Back in early October, we reported on an unprecedented case in which the Delaware Chancery Court had, pursuant to an amendment to §349 of the Delaware state code, allowed sitting judges to conduct private arbitration procedures between corporations with civil disputes involving over $1 million. Hooray! A way to milk the legal system for state revenue! But the revelry was short-lived. The Chancery Court heard only six cases under §349 before the Delaware Coalition for Open Government (“DelCOG”), a nonprofit corporation that promotes government transparency, swooped in and cried constitutional corruption. And, as previously reported, on August 30, 2012, U.S. District Judge Mary McLaughlin ultimately sided with DelCOG, holding that the Chancery Court proceeding essentially functioned as a non-jury civil trial and was therefore subject to the First Amendment right of access.
After the ruling, Lawrence Hamermesh, a professor of law at Widener University who had helped in the case, issued a written statement on behalf of the Defendants stating that they would appeal the decision. On October 1, 2012, attorneys for the Chancery Court filed a one-page notice of appeal in the Third Circuit, but did not elaborate on the reasons for appeal.
Then, last Tuesday, December 11, 2012, a 69-page appellate brief was filed in the United States Court of Appeals for the Third Circuit on behalf of the Chancery Court judges, also defendants. The original Defendants’ Reply Brief, filed in the District Court in response to DelCOG’s complaint, had asked the court to apply the “experience and logic” test to the case at bar. “Basically, the test says that if a proceeding like arbitration is traditionally closed to the public – that’s the experience part – and if maintaining that logically promotes a better proceeding, it need not be public.”
But a rather strong (and comparatively convincing) brief submitted by Plaintiff DelCOG evidently convinced Judge McLaughlin that the experience and logic test was not the, erm, logical candidate for the case. Instead, McLaughlin took more of a common sense approach, concluding that, while the Chancery Court procedure admittedly resembles arbitration, at its core it is merely a civil trial.
And it is upon this point appellants intend to seize: “If the district court had applied the experience and logic test,” the appeal stated, “it could have reached only one conclusion – there is no First Amendment access right to the arbitration proceedings themselves.” They’ve since hired a new lawyer, Andrew Pincus of D.C.-based Mayer Brown, who won last year’s landmark arbitration Supreme Court case, Concepcion.
DelCOG’s reply brief is due in approximately 21 days.
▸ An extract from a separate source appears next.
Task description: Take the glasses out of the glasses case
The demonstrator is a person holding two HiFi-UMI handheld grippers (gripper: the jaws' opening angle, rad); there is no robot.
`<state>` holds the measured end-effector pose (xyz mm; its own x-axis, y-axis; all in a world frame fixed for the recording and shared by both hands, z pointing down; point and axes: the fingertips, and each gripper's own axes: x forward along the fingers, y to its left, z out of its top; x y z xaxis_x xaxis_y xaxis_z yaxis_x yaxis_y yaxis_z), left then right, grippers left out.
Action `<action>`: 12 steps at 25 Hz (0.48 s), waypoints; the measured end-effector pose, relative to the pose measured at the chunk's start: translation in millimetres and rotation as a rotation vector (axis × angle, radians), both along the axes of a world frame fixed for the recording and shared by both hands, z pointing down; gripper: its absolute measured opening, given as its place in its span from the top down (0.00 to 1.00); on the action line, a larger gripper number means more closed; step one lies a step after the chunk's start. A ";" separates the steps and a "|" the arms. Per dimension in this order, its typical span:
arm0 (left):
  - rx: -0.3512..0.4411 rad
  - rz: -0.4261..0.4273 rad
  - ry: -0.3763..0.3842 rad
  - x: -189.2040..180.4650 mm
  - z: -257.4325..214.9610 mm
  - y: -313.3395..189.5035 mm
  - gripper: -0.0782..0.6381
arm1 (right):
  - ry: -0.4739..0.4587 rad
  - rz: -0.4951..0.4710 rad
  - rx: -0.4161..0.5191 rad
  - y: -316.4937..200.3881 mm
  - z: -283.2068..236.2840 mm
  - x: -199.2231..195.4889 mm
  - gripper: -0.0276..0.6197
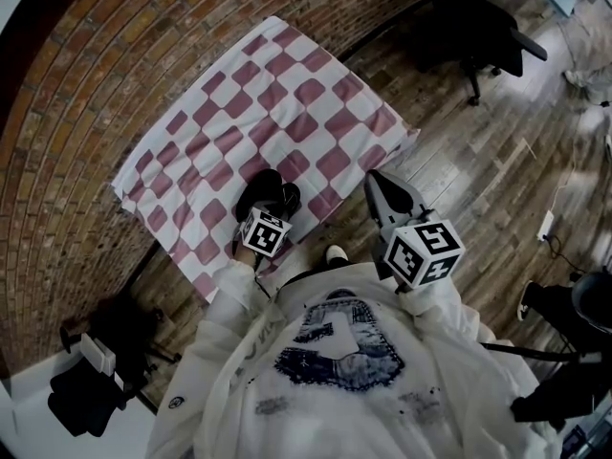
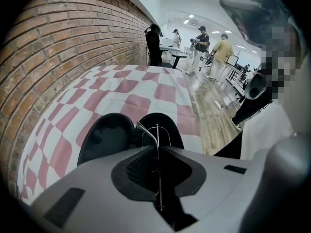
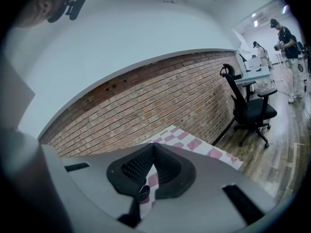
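Support: we see a table (image 1: 382, 122) on a wooden floor (image 1: 478, 161), one long side along a brick wall (image 1: 86, 103) | Cover: a red-and-white checked cloth (image 1: 287, 94) spreads over the whole top | On cloth: we find one black glasses case (image 2: 104, 135) lying open near the person's edge.

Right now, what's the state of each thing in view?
Case: open, lying on the cloth.
Glasses: pinched by the frame, at the case.
Left gripper: shut on the glasses.
Right gripper: shut, empty.
Cloth: spread flat.
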<state>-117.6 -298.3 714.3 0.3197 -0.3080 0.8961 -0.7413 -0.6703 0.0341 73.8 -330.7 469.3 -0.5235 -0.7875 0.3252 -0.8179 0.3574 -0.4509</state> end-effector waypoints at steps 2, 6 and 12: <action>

Looks like things could get interesting in 2013, and we’re looking forward to it.
 Tom Hals, “Delaware’s Business Court Presses for Secret Arbitration,” Thomson Reuters (Dec. 12, 2012) available at http://newsandinsight.thomsonreuters.com/Legal/News/2012/12_-_December/Delaware_s_business_court_presses_for_secret_arbitration/.
 AT&T Mobility LLC v. Concepcion, 131 S. Ct. 1740, 179 L. Ed. 2d 742 (2011).